#### Work to be completed
Pictures are to be skipped. Retype exactly the lines from the top of the material through the one with "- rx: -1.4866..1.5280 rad", and only those.

#### Information
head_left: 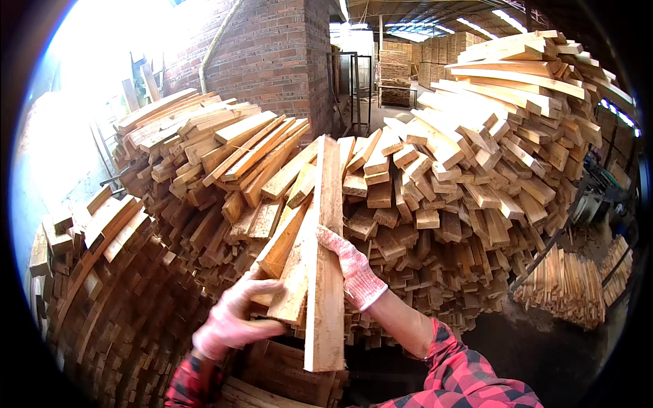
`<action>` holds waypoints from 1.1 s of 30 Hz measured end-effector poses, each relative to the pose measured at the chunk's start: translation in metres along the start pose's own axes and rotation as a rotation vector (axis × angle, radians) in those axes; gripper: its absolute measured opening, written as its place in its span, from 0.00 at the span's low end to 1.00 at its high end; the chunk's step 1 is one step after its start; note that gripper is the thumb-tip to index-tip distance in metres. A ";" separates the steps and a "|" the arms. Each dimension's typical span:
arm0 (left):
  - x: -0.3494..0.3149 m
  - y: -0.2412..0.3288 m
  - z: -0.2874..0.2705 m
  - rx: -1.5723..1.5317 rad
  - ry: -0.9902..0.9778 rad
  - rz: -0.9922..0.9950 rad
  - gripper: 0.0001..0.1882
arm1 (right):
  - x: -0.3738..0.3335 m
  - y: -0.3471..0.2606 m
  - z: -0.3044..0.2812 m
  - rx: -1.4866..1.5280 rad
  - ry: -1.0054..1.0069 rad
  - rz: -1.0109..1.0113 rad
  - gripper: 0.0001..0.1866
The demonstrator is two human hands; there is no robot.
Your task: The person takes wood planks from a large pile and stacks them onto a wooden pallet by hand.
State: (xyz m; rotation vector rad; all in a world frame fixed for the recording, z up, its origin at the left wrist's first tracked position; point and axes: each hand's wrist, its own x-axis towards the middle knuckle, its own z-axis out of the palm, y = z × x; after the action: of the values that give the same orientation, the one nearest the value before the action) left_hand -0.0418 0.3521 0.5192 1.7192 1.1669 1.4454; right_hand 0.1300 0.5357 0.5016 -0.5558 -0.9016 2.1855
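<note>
A long pale wooden plank (325,272) stands nearly upright in front of me, with a shorter plank (289,272) leaning against its left side. My right hand (354,268), in a pink knit glove, grips the long plank's right edge at mid-height. My left hand (231,319), also gloved, holds the lower end of the shorter plank from the left. Both sleeves are red and black plaid. Behind the planks rises a big heap of cut wooden boards (435,190).
A lower stack of boards (102,285) curves along my left. A brick pillar (272,61) stands behind the heap, with a metal frame (354,88) beside it. Bundles of thin sticks (564,285) lie at the right on the dark floor.
</note>
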 end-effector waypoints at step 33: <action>-0.040 -0.094 0.041 -0.212 0.298 -0.547 0.41 | -0.007 0.144 -0.115 -0.936 -0.387 -0.945 0.23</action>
State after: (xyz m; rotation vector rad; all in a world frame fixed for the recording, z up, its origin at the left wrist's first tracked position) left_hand -0.0254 0.3609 0.4102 0.9567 1.4376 1.4330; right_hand 0.1411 0.5063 0.3197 -0.0332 -1.9196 0.9388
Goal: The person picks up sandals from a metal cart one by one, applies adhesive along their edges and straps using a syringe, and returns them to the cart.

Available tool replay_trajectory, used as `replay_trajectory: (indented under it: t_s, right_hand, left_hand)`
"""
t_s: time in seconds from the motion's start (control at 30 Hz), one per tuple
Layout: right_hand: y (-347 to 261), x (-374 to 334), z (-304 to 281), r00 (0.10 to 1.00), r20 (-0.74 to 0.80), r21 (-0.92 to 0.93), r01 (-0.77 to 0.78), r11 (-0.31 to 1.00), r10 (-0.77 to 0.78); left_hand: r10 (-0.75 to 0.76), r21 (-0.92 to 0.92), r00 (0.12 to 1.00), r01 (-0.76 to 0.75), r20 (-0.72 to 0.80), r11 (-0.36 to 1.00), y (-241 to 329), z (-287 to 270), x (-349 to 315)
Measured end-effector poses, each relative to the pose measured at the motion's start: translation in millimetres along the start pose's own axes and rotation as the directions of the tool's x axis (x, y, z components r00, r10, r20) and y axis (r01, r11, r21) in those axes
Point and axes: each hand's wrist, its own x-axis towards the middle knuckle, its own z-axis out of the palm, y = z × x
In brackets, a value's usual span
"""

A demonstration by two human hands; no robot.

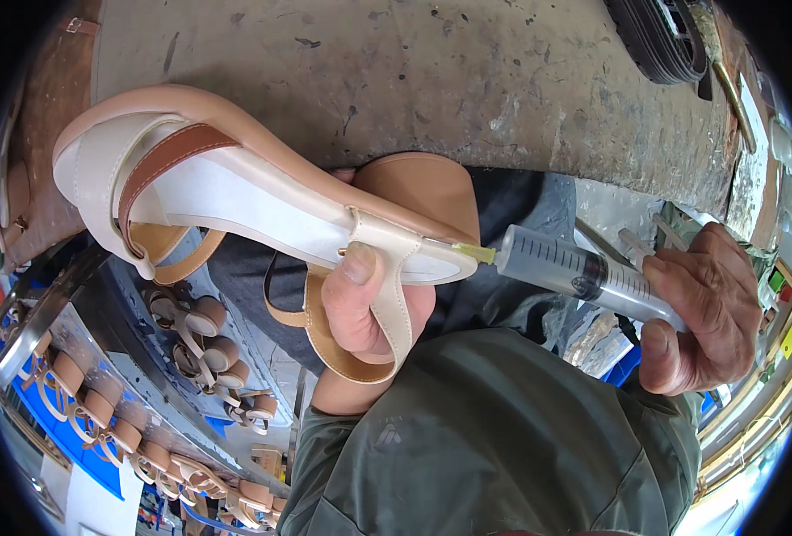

#### Response for this exercise
head_left: 
`<action>` holds waypoints from 1.1 s of 30 Hz measured end-effector poses, each relative to the pose measured at the chunk's start: translation in metres along the start pose's own axes and rotation as a rotation vector (axis × angle, radians) in those axes; gripper: its absolute measured opening, written as its place in its span, from 0.00 at the span's low end to 1.00 at its high end; the chunk's step 1 is one step after its start; note that gripper is the thumb-tip to index-tip distance in metres. A ";" separates the steps and a "|" the arms. Each dimension's typical span:
arm0 (left):
  - x: -0.3494..0.3149 m
  - y: -0.2412..0.3288 m
  - z: -0.2874..0.2705 m
  - rx: -1.5723..1.5317 rad
  - ry: -0.9902..0.9778 rad
  - rz: -0.9922..0.9950 rad
  - gripper: 0.0001..0.1882
arm1 (right):
  - x: -0.3738..0.3335 m
  - y: -0.3471..0.2606 m
  - z: -0.3044..0.2812 m
  - rx: -1.4866..1.5280 rad

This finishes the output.